Selain kekerasan fisik, kekerasan psikis juga sering terjadi. Kekerasan psikis yang dilakukan para pendidik antara lain: menggunakan kata-kata kasar, menghina, atau merendahkan harga diri siswa sebagai bentuk hukuman pada peserta didik yang gagal mengikuti aturan dianggap kurang disiplin oleh karena itu, layak dihukum. Bahkan, banyak orang tua yang mendukung tindakan ini juga melakukan metode mendidik peserta didik dengan cara yang sama, karena mereka menganggap bahwa pendidik melakukan ini untuk kebaikan peserta didik agar mereka menjadi individu yang baik."
Pada masa itu, fenomena ini tidak banyak dipermasalahkan. Kekerasan yang dilakukan oleh pendidik sering kali dianggap sebagai bagian dari tugas mereka untuk mendisiplinkan siswa. Jika seorang siswa mengeluh atau melaporkan kekerasan tersebut, mereka biasanya dianggap sebagai peserta didik yang bermasalah atau tidak cukup tahan banting. Oleh karena itu, tidak ada kesadaran yang signifikan mengenai potensi dampak buruk dari tindakan kekerasan ini.

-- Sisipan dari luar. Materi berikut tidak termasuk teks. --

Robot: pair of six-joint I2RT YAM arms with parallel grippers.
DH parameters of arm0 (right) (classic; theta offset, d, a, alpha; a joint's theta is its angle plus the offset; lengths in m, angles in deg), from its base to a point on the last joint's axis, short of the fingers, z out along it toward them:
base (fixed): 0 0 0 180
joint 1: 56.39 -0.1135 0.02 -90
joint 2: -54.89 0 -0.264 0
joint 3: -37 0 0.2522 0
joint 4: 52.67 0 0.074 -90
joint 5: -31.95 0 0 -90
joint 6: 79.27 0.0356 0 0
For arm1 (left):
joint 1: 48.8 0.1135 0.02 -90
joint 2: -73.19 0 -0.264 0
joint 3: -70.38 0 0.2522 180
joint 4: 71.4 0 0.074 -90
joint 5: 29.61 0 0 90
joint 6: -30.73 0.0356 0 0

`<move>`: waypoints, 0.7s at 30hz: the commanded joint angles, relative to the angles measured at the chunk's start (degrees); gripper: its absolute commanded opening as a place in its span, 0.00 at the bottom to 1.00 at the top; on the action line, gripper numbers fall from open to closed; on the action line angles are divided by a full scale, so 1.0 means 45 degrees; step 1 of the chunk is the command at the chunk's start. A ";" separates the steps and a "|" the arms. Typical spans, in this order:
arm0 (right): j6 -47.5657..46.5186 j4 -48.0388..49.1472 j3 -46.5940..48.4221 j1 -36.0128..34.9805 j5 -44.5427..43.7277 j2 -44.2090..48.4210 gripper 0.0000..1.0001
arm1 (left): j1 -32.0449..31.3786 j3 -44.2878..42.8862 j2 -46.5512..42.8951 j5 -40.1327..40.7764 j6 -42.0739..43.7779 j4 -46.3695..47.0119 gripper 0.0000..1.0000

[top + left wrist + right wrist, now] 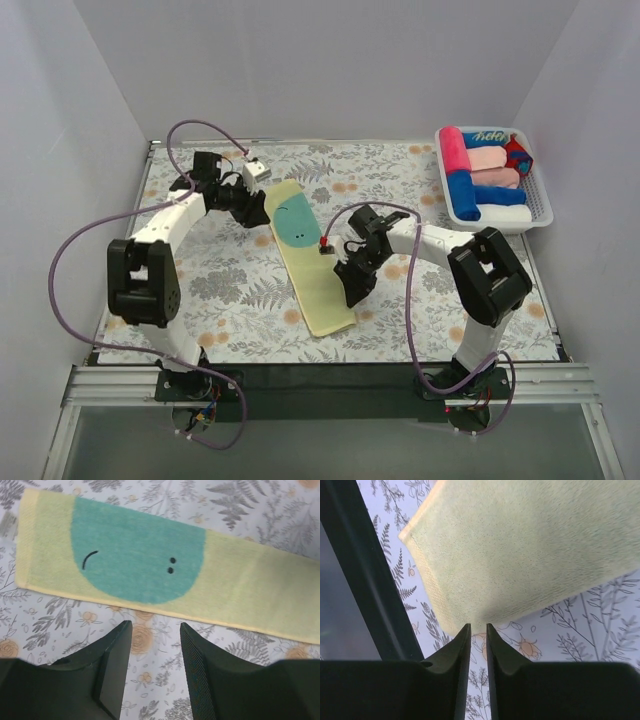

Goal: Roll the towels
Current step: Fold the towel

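Nearest, only the right wrist view showed the black table edge (367, 585) and the right gripper (478, 626). Its fingers were drawn almost together at the near corner of the long pale yellow terry towel (312, 275); whether they nipped the hem could not be told. The towel lay flat, slantwise on the grey fern-and-flower tablecloth (230, 285). Only the left wrist view revealed a curved line and two dots on its teal-green round patch (135, 555), the left gripper (156, 625) spread wide just beside it. Farther right, a white plastic basket (541, 205) held rolled towels (462, 190); lettering on one was unreadable. White walls (330, 60) enclosed the table.
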 commanded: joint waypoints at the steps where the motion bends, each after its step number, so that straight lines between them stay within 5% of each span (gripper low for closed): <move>1: 0.0139 0.0461 -0.0577 -0.0242 0.0153 -0.0522 0.21 | -0.0803 0.1967 -0.2221 -0.0455 0.1442 0.0135 0.41; 8: 0.0977 0.1711 -0.1730 -0.1977 0.0114 -0.0990 0.20 | -0.2169 0.5270 -0.6087 -0.0278 0.2848 -0.0315 0.39; 14: 0.2208 0.1908 -0.0288 -0.2215 0.1537 -0.2943 0.19 | -0.4430 0.6891 -0.9176 0.1067 0.4607 -0.1115 0.40; 21: 0.2191 0.1362 0.0379 -0.1085 0.2223 -0.1756 0.41 | -0.8612 0.8473 -1.0175 0.3625 0.3694 -0.1529 0.44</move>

Perubahan Pandangan: Kekerasan Tidak Diterima di Masa Kini
Dengan berkembangnya pengetahuan dan pemahaman tentang hak asasi manusia serta pendekatan yang lebih holistik dalam pendidikan, maka pandangan terhadap kekerasan dalam pendidikan telah berubah drastis. Di era modern, kekerasan fisik dan psikis yang dilakukan oleh pendidik terhadap peserta didik yang dilakukan dengan niat mendidik atau mendisiplinkan tidak lagi diterima. Berikut adalah beberapa alasan mengapa kekerasan pendidik yang dulu diterima kini dipermasalahkan:
1. Perlindungan hak peserta didik sebagai individu
Meningkatnya kesadaran tentang hak-hak individu sebagai peserta didik yang telah diakui secara internasional. Organisasi seperti PBB, melalui Konvensi Hak Anak, menegaskan bahwa anak-anak berhak untuk dilindungi dari segala bentuk kekerasan. Di Indonesia bahkan sudah dibuatkan undang-undang yang mengatur hal kekerasan terhadap anak. Dengan semakin banyaknya undang-undang yang melindungi anak, tindakan kekerasan fisik dan psikis oleh pendidik dianggap sebagai pelanggaran terhadap hak anak sebagai individu yang berkegiatan sebagai peserta didik untuk tumbuh dalam lingkungan yang aman dan mendukung.